* **What this task involves**
Below are entries. Copy exactly the lines running from the line that holds "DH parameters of" to the line that holds "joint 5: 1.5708", with both ends included.

Recorded data

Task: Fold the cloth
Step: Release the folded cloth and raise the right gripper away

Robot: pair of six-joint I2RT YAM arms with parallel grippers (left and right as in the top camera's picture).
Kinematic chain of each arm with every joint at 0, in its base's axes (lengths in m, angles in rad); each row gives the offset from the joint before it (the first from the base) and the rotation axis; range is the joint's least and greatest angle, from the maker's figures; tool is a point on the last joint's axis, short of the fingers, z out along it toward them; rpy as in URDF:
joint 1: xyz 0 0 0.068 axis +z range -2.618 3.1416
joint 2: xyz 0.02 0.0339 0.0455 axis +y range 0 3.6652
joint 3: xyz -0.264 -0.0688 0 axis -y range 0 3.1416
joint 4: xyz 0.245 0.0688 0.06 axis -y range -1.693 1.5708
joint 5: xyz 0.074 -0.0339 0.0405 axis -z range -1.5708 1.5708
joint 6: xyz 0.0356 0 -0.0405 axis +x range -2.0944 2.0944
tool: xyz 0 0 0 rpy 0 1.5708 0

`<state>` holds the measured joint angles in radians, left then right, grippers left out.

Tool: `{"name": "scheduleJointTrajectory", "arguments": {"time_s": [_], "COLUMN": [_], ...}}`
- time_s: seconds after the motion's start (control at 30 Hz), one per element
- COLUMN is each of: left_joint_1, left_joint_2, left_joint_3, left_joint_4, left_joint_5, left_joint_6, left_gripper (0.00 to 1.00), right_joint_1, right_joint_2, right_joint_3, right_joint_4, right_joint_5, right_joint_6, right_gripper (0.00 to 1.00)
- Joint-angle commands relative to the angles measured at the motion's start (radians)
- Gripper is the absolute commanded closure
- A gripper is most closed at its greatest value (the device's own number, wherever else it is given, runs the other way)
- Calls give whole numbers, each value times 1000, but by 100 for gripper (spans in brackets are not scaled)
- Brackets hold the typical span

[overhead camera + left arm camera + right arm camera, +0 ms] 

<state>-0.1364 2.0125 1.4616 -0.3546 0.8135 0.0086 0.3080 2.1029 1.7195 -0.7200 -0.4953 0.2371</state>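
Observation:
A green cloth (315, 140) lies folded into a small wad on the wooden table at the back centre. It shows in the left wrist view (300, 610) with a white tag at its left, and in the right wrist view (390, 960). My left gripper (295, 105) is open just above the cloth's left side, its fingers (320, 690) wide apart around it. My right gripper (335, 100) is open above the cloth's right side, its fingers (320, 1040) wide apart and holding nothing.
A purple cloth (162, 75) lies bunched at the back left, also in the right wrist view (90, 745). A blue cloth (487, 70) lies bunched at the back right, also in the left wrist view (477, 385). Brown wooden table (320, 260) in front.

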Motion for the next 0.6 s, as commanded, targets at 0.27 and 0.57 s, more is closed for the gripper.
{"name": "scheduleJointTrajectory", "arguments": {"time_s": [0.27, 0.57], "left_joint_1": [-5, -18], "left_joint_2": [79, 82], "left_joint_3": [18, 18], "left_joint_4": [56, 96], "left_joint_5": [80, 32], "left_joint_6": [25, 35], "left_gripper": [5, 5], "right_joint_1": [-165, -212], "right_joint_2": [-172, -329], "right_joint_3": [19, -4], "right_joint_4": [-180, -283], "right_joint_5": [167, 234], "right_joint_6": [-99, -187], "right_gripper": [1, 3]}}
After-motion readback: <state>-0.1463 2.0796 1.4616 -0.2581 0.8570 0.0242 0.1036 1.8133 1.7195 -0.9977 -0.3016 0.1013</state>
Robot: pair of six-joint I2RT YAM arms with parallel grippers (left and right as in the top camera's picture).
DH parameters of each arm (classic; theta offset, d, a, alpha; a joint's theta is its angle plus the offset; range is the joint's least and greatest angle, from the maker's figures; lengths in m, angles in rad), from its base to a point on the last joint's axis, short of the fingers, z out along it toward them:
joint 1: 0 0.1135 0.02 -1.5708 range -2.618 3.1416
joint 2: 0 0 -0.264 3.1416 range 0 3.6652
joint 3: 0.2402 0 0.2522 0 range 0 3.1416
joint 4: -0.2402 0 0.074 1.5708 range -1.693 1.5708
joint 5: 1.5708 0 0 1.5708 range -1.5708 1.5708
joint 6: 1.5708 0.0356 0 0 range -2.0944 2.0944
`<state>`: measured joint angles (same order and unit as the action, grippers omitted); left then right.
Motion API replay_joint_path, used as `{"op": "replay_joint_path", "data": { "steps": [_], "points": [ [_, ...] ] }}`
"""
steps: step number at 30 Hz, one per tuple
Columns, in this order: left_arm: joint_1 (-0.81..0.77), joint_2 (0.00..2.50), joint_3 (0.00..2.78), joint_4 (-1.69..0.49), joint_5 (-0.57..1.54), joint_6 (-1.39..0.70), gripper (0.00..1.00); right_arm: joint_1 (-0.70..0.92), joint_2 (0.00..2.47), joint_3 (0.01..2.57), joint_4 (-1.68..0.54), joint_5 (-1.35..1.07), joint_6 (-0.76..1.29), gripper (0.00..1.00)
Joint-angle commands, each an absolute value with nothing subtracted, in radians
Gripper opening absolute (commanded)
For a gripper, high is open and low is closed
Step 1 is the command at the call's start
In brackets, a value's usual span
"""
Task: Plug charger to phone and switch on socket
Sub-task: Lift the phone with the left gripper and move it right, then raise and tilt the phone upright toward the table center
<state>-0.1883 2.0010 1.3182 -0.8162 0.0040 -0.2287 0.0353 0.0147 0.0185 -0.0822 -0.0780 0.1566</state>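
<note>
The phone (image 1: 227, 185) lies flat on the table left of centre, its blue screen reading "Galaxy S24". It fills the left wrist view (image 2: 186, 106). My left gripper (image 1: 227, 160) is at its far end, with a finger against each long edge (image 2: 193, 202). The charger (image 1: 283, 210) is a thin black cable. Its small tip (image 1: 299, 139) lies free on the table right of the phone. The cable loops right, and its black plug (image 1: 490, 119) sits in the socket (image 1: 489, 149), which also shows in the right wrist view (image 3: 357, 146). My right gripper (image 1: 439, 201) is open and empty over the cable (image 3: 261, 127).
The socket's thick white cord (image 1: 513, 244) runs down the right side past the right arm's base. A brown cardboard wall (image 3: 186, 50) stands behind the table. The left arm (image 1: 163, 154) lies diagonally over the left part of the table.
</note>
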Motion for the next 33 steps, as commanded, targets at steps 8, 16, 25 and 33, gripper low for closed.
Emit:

* **Written answer**
DH parameters of each arm (classic; theta offset, d, a, alpha; a joint's theta is its angle plus the offset; range is the joint's least and greatest angle, from the maker's figures; lengths in m, angles in rad), from its base to a point on the last joint's axis, short of the fingers, z out along it toward them:
joint 1: 0 0.1135 0.02 -1.5708 range -2.618 3.1416
joint 2: 0 0 -0.264 3.1416 range 0 3.6652
joint 3: 0.2402 0 0.2522 0 range 0 3.1416
joint 4: -0.2402 0 0.074 1.5708 range -1.693 1.5708
joint 5: 1.5708 0 0 1.5708 range -1.5708 1.5708

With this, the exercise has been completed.